@ant2967 @aussiemuscle And Gamespot is owned by Cnet, which is owned by CBS. So this is clearly a television station. Why can I not get NCIS here? Duuuurr.
Your statement makes no sense and shows your lack of education. Developers can use either service (Origin or Steam) and they do not agree that EA or Valve get any sort of creative control. They don't agree that EA or Valve become their publisher. They are simply using a service owned by EA or Valve.
@ant2967 They varied. At the beginning they were around 50. They raised to about 70, then went back down again. This was back when it was much more expensive to make video games too. There wasn't mass development and finding talent to make them costs you a lot.
Now you pay 70 dollars only to have to buy day 1 DLC for another 5-15 to get to play the complete game. Yet somehow, those same programmers are getting paid less and getting treated worse. Its also much easier/faster to make a game start to finish and there are production centers that streamlined the distrobution process.
People do have short memories, but you are lacking perspective.
@ant2967 @aussiemuscle You really have no clue do you? Steam is not a publisher. They aren't involved in anything that defines "indie". How did you get to become a member of a gaming website and know so little. Steam and Origin are distribution services like Gamestop or Amazon. EA is a publisher. If you have a big publisher, you are not indie, because EA has a say in what you do. Which goes directly agaisnt the definition of independent (you know, that thing indie stands for)
@ant2967 @Reaverking @RoadStar1602 Grats, they used some PR because ME3 was getting destroyed by the community. Again, 15 years ago, that update is free every time. This generation is so brainwashed with everything should cost tons of money so getting something for free is a godsend. Also, Sony and Microsoft are considering stopping used games because of the pressure that publishers are putting on them as well.
I'll give you an example. Bioware was making games just fine before EA bought them. They were 'paying the bills' as you put it. It wasn't until they decided to get greedy and go for an MMO (which needed EA's funding) that their game quality started to decline.
You look at Neverwinter Nights, Mass Effect 1, Knight of the Old Republic, they also had most of Dragon Age 1 developed before EA took over. Bioware was hitting it spot on every time. EA bought them and then game quality started declining. Dragon Age 2 was a shell of its predicesor, used to cash in. The Old Republic was rushed to the extent that it was unplayable at release. The list goes on.
@deedaw EA had nothing to do with any "revolution" that you think Medal of Honor caused. Steven Spielberg directed the story, Peter Hirschmann wrote it, and Dreamworks Interactive developed it. EA didn't make the revolution. They just bought the company that made the good game and took credit.

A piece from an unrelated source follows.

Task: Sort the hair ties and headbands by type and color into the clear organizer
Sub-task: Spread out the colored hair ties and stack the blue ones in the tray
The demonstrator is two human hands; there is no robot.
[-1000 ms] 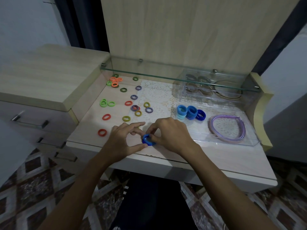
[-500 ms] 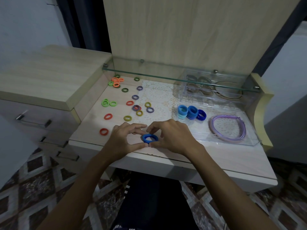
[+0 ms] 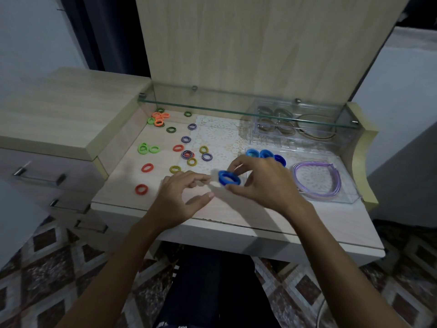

People need to realize that publishers do nothing but fund things, they rarely 'make' anything. But their funding generally comes at the cost of degrading a series over time to cash in. If you didn't know. Medal of Honor is on its *14th* game in the series. I can tell you for a fact, that half of those 14 were bad cash grabs.
Games are supposed to be fun. 15 years ago, games got free updates. Level editors and community based mod kits were released on day 1 (for free). And they were still fun and creative. They were also still profitable.

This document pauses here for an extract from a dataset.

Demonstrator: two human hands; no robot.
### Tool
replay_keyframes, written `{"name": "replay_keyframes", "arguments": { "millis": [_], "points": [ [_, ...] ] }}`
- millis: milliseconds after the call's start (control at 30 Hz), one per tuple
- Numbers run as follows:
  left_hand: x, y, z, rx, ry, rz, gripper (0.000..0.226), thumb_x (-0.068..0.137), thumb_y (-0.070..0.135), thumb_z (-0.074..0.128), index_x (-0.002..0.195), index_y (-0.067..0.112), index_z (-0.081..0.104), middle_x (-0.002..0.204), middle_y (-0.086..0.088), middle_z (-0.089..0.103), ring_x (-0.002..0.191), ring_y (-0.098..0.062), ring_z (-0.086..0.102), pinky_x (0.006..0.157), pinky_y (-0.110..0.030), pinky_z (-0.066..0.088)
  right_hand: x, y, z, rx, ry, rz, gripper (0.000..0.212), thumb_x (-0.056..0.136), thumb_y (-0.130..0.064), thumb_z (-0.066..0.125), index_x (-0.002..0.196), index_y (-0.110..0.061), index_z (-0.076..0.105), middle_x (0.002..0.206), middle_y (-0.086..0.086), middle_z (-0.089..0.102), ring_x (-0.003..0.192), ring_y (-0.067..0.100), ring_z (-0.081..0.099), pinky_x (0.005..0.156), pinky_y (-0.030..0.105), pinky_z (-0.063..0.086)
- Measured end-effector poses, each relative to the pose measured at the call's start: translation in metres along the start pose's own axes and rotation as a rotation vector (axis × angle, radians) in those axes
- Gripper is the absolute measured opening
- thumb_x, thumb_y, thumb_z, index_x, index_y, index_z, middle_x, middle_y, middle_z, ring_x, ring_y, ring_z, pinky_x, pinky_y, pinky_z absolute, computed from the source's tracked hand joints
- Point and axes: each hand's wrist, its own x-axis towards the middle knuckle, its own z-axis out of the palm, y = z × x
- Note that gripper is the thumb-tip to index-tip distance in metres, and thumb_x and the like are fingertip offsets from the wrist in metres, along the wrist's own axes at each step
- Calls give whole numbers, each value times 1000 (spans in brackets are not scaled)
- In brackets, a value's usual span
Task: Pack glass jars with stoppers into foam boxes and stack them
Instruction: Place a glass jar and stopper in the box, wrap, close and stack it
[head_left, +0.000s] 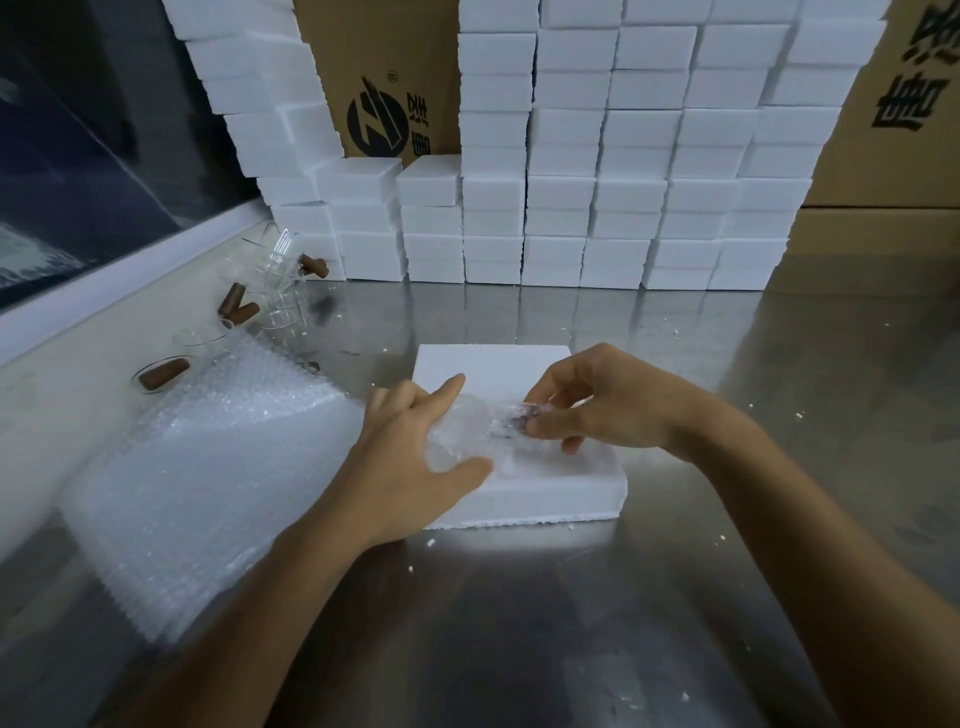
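An open white foam box lies on the steel table in front of me. A glass jar wrapped in bubble wrap rests in the box's hollow. My left hand grips the wrapped body from the left. My right hand pinches the jar's dark stopper end from the right. A second foam piece lies just behind the box. Several bare glass jars with brown stoppers lie on their sides at the left.
A stack of bubble wrap sheets lies left of the box. Stacks of closed foam boxes form a wall along the back, with cardboard cartons behind them. Foam crumbs dot the steel table.
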Motion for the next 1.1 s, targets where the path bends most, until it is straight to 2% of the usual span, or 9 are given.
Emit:
{"name": "replay_keyframes", "arguments": {
  "millis": [133,233,333,500,767,867,933,1000,1100],
  "points": [
    [-1,-5,-8,-38,-57,37,79,76,63,70,146,39,41,113,25,43,118,-2,33,98,-23,32,0,2,-3,-47,-18,74,12,81,-32,78,86,-24,71,75,-9,75,48,6,60,66,26,44],
    [0,-10,-19,-126,-123,16,83,65,71,66,140,42,47,121,27,48,123,0,40,106,-31,41,-1,3,-4,-59,-60,77,11,83,-30,76,90,-25,70,76,-12,75,44,6,55,65,25,42],
    [1,-13,-23,-175,-127,6,83,64,70,73,138,39,52,121,22,52,121,-4,49,106,-37,45,0,3,-4,-53,-77,87,11,83,-31,74,91,-23,71,79,-12,76,48,9,52,62,24,44],
    [1,-10,-17,-212,-99,15,76,70,63,66,139,34,51,122,14,50,122,-6,47,109,-36,42,0,6,-2,33,-31,116,14,85,-31,72,87,-18,76,81,-10,77,43,9,36,46,19,34],
    [1,-15,-16,-246,-147,16,74,70,68,70,136,41,50,133,23,40,130,3,40,112,-30,37,-1,8,-8,18,-70,147,15,83,-34,74,88,-21,77,84,-12,76,49,5,54,57,24,40],
    [5,-13,-11,-372,-32,-65,77,68,77,57,137,46,45,141,23,36,129,8,38,109,-22,33,4,16,-10,167,136,196,17,82,-37,76,77,-20,73,72,-11,72,54,4,54,54,21,40],
    [8,-12,-8,-419,62,-182,73,72,79,48,137,47,45,142,19,43,128,1,44,108,-27,36,10,24,-9,257,346,202,17,82,-33,77,75,-20,69,68,-8,65,48,0,50,51,18,39],
    [9,-14,-5,-481,64,-259,69,74,81,48,133,47,45,127,25,54,123,-4,51,103,-32,40,16,32,-8,301,472,195,18,81,-33,77,86,-18,69,76,-6,63,51,-3,53,53,17,40],
    [8,-14,-3,-532,49,-281,62,74,79,49,128,49,45,109,37,55,112,3,56,96,-29,43,19,40,-3,370,420,246,37,81,-38,77,110,-20,63,99,-4,65,81,5,61,65,22,47]
  ]
}}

Then big companies like EA and Activision swoop in. Buy up the successful ones. Nickel and dime everything. (No more updates, you have to pay for DLC). No more community mod kits (Can't have those, then the community could entertain themselves instead of buying 15 dollar day 1 DLC), and rush developers (destroying their vision and creativity). Like it or not they are destroying the industry as most of us grew up on.
Now its just a cash farm where people line up to give them money for very little innovation, and an overall lesser product than it used to be.
Indie developers do very little of that. Most of their games are between 5 and 20 dollars and support themselves on small DLC packs afterwards. Even if you get every DLC they release for a year, you'll pay less than for 1 game you get from EA, and the game is generally just as good. If you don't like it? Okay, you spent very little money on it. Don't like an EA game? Well you blew 60+ dollars. Oh yea, that same company is trying to prevent you from even being able to trade in and recoup money on their bad products.
Investment into what? Call of Duty 237, using the same weapons, guns and mechanics that the last 236 of them had? I'd rather gaming NOT be mainstream and go back to being creative rather than just a money farm where stupid people hand corporations money without thinking.
Criminals in general are a minority in America. Are you saying we should trust and like them because they are a 'persecuted minority'? EA and Activision have proven time and again that they care nothing for the customer, just the bottom line. They have destroyed many great game developers to line their pockets.
They have already proven themselves guilty. Unfortunately we can't lock them up.